Abstract:Several techniques for multivariate time series anomaly detection have been proposed recently, but a systematic comparison on a common set of datasets and metrics is lacking. This paper presents a systematic and comprehensive evaluation of unsupervised and semi-supervised deep-learning based methods for anomaly detection and diagnosis on multivariate time series data from cyberphysical systems. Unlike previous works, we vary the model and post-processing of model errors, i.e. the scoring functions independently of each other, through a grid of 10 models and 4 scoring functions, comparing these variants to state of the art methods. In time-series anomaly detection, detecting anomalous events is more important than detecting individual anomalous time-points.
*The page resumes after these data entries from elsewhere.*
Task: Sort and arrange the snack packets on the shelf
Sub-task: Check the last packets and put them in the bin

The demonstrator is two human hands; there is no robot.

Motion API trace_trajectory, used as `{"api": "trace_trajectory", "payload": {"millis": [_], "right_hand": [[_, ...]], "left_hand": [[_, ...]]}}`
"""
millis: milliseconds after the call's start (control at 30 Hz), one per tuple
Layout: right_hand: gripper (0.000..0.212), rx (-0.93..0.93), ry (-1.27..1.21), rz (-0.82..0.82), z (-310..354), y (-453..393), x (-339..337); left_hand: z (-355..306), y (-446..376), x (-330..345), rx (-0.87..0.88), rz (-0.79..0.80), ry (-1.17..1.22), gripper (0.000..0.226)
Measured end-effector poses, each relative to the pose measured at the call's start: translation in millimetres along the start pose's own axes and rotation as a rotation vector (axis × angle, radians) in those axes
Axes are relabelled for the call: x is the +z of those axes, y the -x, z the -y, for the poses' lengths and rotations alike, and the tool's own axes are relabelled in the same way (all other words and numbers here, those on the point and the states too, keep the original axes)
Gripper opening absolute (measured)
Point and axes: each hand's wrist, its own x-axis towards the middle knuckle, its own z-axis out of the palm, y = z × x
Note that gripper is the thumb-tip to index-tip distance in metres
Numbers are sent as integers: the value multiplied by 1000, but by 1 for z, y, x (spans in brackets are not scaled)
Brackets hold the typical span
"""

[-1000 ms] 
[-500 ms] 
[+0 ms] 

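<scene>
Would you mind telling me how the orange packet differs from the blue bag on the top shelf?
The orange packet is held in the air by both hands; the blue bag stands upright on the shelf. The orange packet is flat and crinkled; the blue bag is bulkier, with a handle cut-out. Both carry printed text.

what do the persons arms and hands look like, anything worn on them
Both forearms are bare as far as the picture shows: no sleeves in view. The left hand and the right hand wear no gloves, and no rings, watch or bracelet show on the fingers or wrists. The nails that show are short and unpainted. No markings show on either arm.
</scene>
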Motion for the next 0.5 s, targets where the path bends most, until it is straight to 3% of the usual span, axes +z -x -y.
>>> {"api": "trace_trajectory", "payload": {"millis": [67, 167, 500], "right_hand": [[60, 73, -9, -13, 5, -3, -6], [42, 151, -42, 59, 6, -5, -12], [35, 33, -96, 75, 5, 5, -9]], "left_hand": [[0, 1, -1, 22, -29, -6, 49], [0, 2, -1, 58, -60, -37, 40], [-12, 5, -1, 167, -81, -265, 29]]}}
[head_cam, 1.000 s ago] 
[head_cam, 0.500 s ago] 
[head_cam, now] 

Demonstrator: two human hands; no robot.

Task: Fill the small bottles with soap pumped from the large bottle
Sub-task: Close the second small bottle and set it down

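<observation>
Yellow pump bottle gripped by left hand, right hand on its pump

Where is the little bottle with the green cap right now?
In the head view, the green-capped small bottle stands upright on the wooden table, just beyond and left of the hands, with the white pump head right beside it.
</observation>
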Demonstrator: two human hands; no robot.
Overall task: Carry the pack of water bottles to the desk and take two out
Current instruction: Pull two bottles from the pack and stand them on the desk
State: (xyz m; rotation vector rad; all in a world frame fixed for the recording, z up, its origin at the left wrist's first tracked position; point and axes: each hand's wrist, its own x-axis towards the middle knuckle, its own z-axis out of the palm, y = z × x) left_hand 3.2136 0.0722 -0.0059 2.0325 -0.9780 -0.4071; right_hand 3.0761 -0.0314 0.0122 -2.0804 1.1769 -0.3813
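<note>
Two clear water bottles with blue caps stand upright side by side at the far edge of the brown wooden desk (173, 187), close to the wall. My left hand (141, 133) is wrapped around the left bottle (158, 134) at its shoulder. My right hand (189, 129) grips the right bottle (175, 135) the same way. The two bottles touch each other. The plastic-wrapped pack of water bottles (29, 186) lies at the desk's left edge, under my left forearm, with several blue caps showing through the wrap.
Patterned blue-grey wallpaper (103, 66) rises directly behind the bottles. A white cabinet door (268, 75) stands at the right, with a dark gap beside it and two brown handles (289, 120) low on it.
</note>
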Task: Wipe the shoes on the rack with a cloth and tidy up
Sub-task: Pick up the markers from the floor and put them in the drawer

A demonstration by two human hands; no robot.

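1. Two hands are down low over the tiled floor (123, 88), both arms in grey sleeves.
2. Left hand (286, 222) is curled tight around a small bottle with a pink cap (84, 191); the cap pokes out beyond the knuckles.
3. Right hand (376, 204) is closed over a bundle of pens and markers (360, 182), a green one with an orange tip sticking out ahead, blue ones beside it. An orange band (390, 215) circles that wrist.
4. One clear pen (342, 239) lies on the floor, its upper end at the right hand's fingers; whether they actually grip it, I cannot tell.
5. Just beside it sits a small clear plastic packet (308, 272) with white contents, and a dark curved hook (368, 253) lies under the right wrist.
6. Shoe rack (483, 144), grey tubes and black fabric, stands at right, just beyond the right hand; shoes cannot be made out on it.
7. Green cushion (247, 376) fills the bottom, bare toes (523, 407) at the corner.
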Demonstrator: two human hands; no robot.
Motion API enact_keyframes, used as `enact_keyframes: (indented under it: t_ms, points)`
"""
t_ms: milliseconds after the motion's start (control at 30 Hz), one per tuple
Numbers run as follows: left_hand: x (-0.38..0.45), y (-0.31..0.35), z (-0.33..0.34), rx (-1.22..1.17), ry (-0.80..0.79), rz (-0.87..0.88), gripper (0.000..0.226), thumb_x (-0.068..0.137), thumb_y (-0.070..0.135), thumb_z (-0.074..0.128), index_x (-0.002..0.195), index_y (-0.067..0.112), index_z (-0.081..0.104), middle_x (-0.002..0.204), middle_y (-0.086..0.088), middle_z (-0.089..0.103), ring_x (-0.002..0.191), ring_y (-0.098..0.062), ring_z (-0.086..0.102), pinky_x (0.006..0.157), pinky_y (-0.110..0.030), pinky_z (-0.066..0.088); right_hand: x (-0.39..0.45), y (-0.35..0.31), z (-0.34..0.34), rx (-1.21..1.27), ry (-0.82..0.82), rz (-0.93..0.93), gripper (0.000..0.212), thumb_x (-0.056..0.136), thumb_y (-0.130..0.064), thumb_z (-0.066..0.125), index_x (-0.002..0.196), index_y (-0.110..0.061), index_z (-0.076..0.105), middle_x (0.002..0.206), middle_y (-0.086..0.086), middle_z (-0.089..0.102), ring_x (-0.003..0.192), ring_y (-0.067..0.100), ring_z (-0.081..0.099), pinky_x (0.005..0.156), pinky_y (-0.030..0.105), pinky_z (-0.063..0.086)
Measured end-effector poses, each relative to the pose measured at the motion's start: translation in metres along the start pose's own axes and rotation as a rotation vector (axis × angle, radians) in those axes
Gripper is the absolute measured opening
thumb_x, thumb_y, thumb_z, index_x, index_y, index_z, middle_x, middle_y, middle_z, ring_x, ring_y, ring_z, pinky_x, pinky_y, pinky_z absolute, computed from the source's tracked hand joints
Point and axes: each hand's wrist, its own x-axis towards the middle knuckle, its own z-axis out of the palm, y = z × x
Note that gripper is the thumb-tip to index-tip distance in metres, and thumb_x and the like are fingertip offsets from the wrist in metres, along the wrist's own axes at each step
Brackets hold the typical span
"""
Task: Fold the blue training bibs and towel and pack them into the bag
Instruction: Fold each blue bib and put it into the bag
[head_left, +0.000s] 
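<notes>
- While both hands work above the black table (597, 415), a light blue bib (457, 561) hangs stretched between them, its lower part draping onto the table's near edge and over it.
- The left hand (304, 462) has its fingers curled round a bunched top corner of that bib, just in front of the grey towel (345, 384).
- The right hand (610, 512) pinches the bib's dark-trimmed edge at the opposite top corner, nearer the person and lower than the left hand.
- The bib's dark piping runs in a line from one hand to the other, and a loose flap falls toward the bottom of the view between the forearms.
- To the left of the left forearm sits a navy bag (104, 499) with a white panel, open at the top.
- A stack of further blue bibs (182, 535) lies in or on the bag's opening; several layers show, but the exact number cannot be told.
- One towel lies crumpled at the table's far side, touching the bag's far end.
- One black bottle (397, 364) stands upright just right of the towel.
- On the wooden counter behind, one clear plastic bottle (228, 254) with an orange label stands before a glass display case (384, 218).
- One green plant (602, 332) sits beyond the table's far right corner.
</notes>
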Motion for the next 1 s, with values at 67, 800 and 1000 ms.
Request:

Through experiments, we find that the existing evaluation metrics either do not take events into account, or cannot distinguish between a good detector and trivial detectors, such as a random or an all-positive detector. We propose a new metric to overcome these drawbacks, namely, the composite F-score ($Fc_1$), for evaluating time-series anomaly detection. Our study highlights that dynamic scoring functions work much better than static ones for multivariate time series anomaly detection, and the choice of scoring functions often matters more than the choice of the underlying model. We also find that a simple, channel-wise model - the Univariate Fully-Connected Auto-Encoder, with the dynamic Gaussian scoring function emerges as a winning candidate for both anomaly detection and diagnosis, beating state of the art algorithms.